=== Aim of the exercise ===
In your copy of the entries below, keep every word exactly and leave out all images.

=== Input data ===
____________________

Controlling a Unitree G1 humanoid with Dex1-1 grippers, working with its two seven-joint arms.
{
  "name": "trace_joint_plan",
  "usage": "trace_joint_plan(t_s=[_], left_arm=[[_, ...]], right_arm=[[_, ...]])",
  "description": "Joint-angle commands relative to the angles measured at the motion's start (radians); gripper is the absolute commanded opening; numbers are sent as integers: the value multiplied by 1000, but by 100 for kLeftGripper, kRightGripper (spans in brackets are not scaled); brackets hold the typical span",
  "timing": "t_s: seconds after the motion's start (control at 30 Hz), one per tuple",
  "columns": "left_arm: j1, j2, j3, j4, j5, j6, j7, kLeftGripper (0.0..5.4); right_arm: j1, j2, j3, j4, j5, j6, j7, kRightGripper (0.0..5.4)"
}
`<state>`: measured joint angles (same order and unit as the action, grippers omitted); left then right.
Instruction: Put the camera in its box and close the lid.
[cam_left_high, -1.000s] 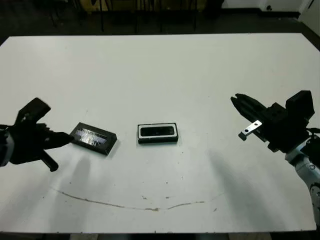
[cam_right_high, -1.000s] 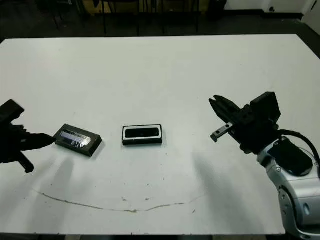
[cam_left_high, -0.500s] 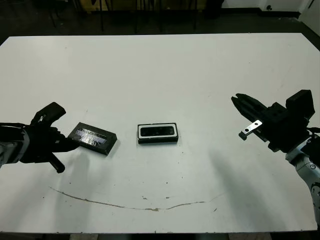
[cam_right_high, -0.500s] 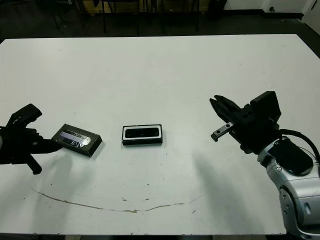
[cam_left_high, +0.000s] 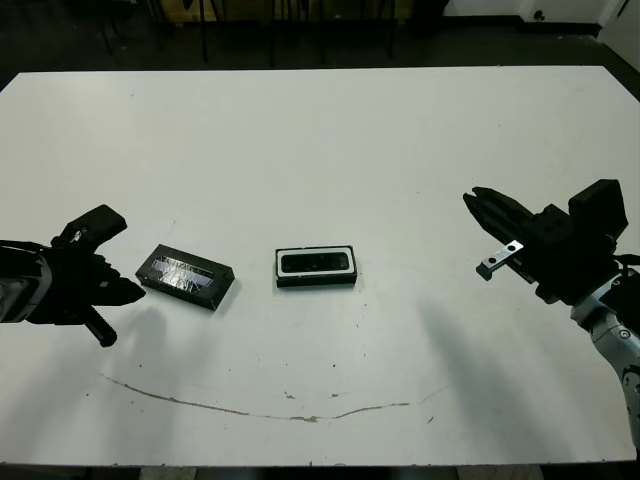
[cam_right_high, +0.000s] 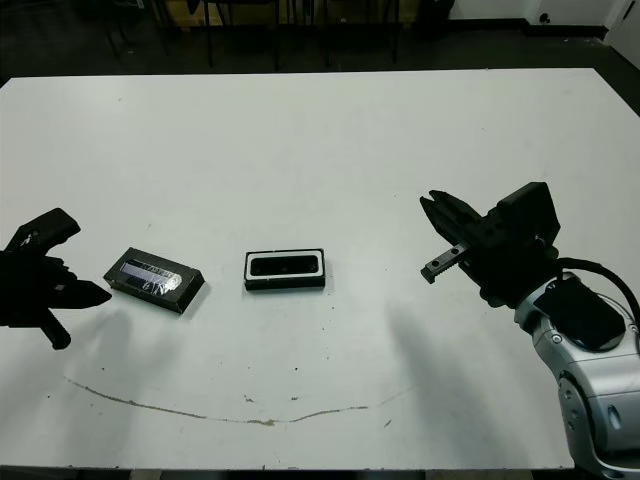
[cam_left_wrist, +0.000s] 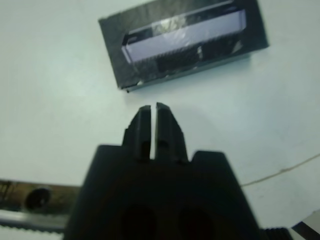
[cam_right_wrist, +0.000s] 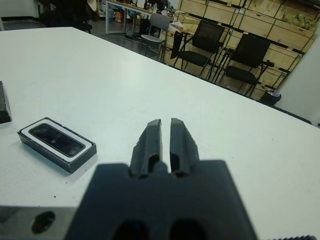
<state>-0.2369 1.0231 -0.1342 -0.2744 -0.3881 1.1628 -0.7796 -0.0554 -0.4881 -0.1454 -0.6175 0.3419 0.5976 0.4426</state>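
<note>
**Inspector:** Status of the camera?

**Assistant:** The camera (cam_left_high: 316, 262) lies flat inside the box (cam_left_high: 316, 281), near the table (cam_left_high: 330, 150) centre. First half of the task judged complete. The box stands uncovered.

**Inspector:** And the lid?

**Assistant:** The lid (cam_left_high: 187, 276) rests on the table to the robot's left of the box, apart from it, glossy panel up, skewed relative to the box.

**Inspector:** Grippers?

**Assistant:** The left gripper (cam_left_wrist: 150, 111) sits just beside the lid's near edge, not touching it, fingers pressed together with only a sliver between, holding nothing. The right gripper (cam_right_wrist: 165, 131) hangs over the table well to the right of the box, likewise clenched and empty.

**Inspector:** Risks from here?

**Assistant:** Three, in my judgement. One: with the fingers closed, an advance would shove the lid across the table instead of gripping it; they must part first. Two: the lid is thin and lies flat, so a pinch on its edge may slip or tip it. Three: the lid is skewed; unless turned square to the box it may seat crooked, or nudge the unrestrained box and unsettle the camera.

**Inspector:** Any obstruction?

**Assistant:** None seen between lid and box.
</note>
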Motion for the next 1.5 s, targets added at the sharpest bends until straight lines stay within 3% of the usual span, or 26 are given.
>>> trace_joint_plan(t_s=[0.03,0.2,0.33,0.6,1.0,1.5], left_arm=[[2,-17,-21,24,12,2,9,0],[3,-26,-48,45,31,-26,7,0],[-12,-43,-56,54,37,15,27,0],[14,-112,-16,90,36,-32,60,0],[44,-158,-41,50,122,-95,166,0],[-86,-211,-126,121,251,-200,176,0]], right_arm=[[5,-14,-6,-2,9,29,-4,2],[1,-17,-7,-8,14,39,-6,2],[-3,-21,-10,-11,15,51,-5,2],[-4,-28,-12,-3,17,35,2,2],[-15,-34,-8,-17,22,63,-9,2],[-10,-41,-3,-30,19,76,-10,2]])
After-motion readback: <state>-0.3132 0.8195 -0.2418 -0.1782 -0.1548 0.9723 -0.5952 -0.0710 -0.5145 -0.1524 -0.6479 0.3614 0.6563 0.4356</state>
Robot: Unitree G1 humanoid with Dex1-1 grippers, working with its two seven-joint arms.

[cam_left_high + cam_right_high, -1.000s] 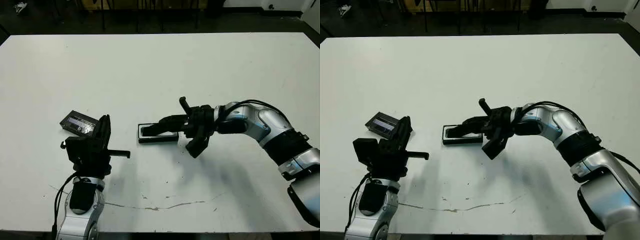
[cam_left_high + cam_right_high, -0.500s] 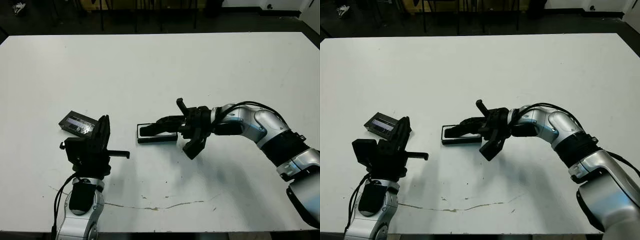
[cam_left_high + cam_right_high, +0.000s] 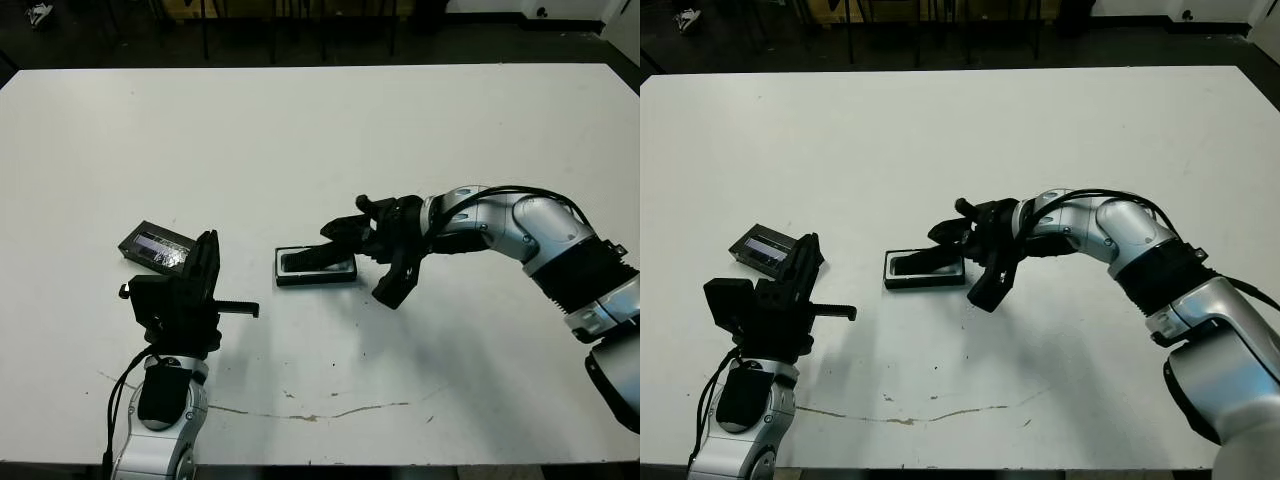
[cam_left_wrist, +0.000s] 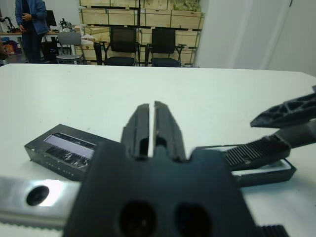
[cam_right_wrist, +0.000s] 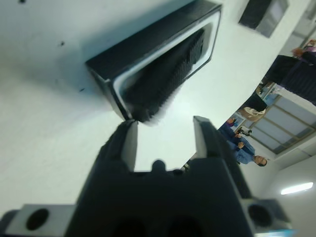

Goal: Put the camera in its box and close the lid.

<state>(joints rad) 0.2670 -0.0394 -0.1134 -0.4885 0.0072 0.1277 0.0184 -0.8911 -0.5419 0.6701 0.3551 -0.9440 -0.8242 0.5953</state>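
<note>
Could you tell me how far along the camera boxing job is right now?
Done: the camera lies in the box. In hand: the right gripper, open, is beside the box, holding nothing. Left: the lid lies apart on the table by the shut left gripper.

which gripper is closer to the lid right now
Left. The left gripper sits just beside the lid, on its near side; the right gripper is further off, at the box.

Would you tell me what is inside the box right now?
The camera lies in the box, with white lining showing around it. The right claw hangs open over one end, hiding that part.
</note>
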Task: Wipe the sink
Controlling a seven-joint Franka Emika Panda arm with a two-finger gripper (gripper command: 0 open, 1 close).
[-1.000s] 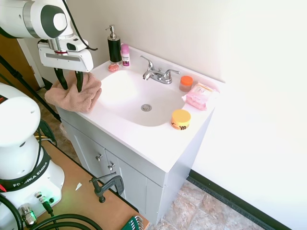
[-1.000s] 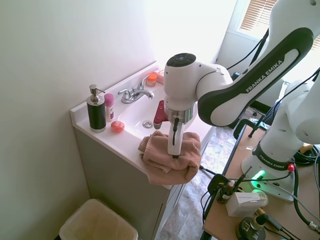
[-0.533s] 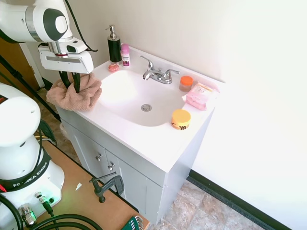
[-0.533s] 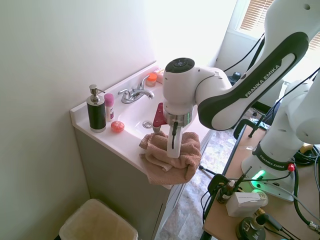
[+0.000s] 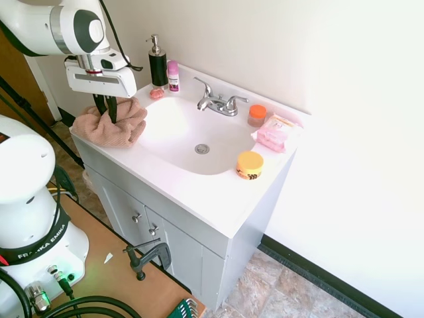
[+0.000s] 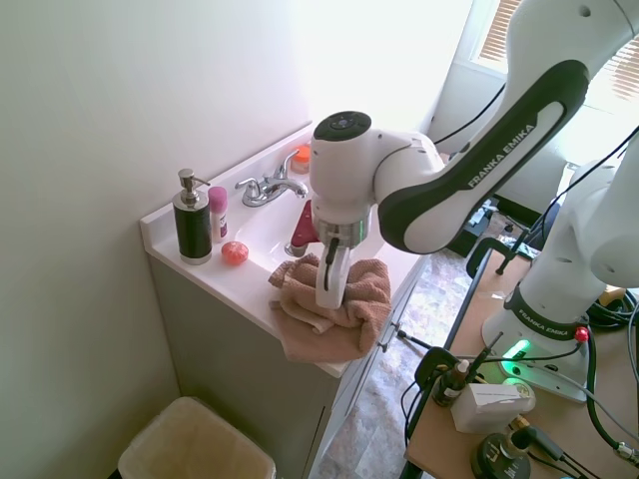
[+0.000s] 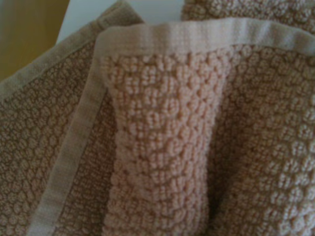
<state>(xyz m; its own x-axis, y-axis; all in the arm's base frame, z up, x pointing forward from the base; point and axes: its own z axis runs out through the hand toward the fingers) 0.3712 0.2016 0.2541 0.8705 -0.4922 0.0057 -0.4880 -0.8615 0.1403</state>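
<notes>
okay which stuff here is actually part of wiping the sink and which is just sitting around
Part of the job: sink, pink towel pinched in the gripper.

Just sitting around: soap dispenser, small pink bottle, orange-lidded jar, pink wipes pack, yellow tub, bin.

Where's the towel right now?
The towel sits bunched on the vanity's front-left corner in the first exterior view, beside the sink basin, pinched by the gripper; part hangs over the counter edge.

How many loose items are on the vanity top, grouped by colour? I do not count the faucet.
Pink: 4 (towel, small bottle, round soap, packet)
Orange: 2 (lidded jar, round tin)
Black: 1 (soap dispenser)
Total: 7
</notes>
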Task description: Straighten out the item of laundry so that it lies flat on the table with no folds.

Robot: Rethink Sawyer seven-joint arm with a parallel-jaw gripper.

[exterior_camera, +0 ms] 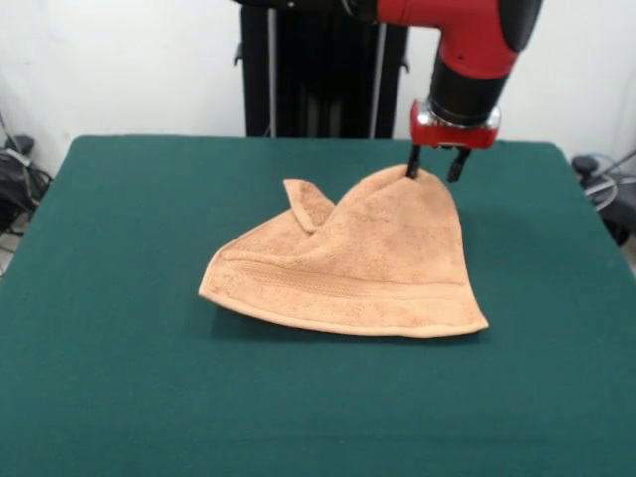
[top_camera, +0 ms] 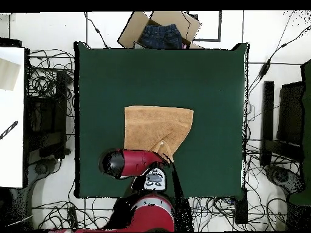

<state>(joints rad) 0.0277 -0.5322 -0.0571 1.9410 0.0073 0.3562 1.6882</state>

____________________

=== Response for this exercise ===
Controlling a Unitree G1 humanoid with Dex1-1 grippers, working with its two seven-joint arms.
{
  "name": "trace_joint_plan",
  "usage": "trace_joint_plan(t_s=[_], left_arm=[[_, ...]], right_arm=[[_, ...]])",
  "description": "Joint-angle commands relative to the angles measured at the motion's start (radians); gripper is the absolute commanded opening; numbers are sent as integers: the value multiplied by 1000, but by 100 for kLeftGripper, kRightGripper (spans in brackets are not scaled); brackets hold the typical span",
  "timing": "t_s: seconds after the motion's start (control at 30 Hz), one per tuple",
  "columns": "left_arm: j1, j2, j3, j4, j5, j6, j7, kLeftGripper (0.0..5.4); right_arm: j1, j2, j3, j4, j5, j6, j7, kRightGripper (0.0..5.4)"
}
`<state>`: measured joint angles (same order and unit as the action, grippers omitted); left then right.
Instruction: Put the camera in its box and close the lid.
[cam_left_high, -1.000s] 
[cam_right_high, -1.000s] 
[cam_left_high, -0.500s] 
[cam_right_high, -0.500s] 
[cam_left_high, +0.000s] 
[cam_right_high, +0.000s] 
[cam_left_wrist, +0.000s] 
[cam_right_wrist, +0.000s] 
<state>-0.2369 1.0231 -0.1342 -0.2744 -0.3881 1.1628 -0.7796 -0.0554 -0.4881 -0.1454 -0.6175 0.3419 0.5976 0.4426</state>
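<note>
**Inspector:** Status of the camera?

**Assistant:** The camera (cam_left_high: 316, 262) lies flat inside the box (cam_left_high: 316, 281), near the table (cam_left_high: 330, 150) centre. First half of the task judged complete. The box stands uncovered.

**Inspector:** And the lid?

**Assistant:** The lid (cam_left_high: 187, 276) rests on the table to the robot's left of the box, apart from it, glossy panel up, skewed relative to the box.

**Inspector:** Grippers?

**Assistant:** The left gripper (cam_left_wrist: 150, 111) sits just beside the lid's near edge, not touching it, fingers pressed together with only a sliver between, holding nothing. The right gripper (cam_right_wrist: 165, 131) hangs over the table well to the right of the box, likewise clenched and empty.

**Inspector:** Risks from here?

**Assistant:** Three, in my judgement. One: with the fingers closed, an advance would shove the lid across the table instead of gripping it; they must part first. Two: the lid is thin and lies flat, so a pinch on its edge may slip or tip it. Three: the lid is skewed; unless turned square to the box it may seat crooked, or nudge the unrestrained box and unsettle the camera.

**Inspector:** Any obstruction?

**Assistant:** None seen between lid and box.
</note>
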Motion for the next 1.5 s, targets added at the sharpest bends until straight lines stay within 3% of the usual span, or 26 are given.
>>> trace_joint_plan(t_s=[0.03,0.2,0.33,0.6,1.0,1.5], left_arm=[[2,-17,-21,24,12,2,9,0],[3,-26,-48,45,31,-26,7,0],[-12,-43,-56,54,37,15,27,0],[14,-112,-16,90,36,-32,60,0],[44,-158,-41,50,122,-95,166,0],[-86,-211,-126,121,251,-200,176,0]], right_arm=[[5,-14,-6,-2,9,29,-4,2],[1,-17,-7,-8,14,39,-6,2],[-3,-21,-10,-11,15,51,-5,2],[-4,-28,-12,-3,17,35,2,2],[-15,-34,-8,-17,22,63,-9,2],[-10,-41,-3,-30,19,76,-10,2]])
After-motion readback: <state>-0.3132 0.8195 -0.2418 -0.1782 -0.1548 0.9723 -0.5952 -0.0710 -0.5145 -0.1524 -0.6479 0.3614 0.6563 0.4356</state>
Robot: Unitree G1 humanoid with Dex1-1 grippers, working with its two seven-joint arms.

[cam_left_high + cam_right_high, -1.000s] 
[cam_left_high + cam_right_high, -0.500s] 
[cam_left_high + cam_right_high, +0.000s] 
[cam_left_wrist, +0.000s] 
[cam_right_wrist, +0.000s] 

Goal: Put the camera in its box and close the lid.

<state>(joints rad) 0.2670 -0.0394 -0.1134 -0.4885 0.0072 0.1277 0.0184 -0.8911 -0.5419 0.6701 0.3551 -0.9440 -0.8242 0.5953</state>
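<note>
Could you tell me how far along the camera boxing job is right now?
Done: the camera lies in the box. In hand: the right gripper, open, is beside the box, holding nothing. Left: the lid lies apart on the table by the shut left gripper.

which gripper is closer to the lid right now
Left. The left gripper sits just beside the lid, on its near side; the right gripper is further off, at the box.

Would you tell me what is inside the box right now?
The camera lies in the box, with white lining showing around it. The right claw hangs open over one end, hiding that part.
</note>
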Task: Wipe the sink
Controlling a seven-joint Franka Emika Panda arm with a two-finger gripper (gripper command: 0 open, 1 close).
[-1.000s] 
[-1.000s] 
[-0.533s] 
[-0.533s] 
[+0.000s] 
[+0.000s] 
[+0.000s] 
<state>(xyz m; its own x-axis, y-axis; all in the arm's base frame, z up, x pointing forward from the base; point and axes: its own z axis runs out through the hand toward the fingers) 0.3712 0.2016 0.2541 0.8705 -0.4922 0.0057 -0.4880 -0.8615 0.1403</state>
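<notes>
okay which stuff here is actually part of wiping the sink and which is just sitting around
Part of the job: sink, pink towel pinched in the gripper.

Just sitting around: soap dispenser, small pink bottle, orange-lidded jar, pink wipes pack, yellow tub, bin.

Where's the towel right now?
The towel sits bunched on the vanity's front-left corner in the first exterior view, beside the sink basin, pinched by the gripper; part hangs over the counter edge.

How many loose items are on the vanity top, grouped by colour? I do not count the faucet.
Pink: 4 (towel, small bottle, round soap, packet)
Orange: 2 (lidded jar, round tin)
Black: 1 (soap dispenser)
Total: 7
</notes>
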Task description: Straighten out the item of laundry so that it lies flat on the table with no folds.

Robot: Rethink Sawyer seven-joint arm with a parallel-jaw gripper.

[exterior_camera, +0 ms] 
[top_camera, +0 ms] 

<state>(joints rad) 0.0277 -0.5322 -0.0571 1.9410 0.0073 0.3562 1.6882</state>

The work on this exercise is now complete.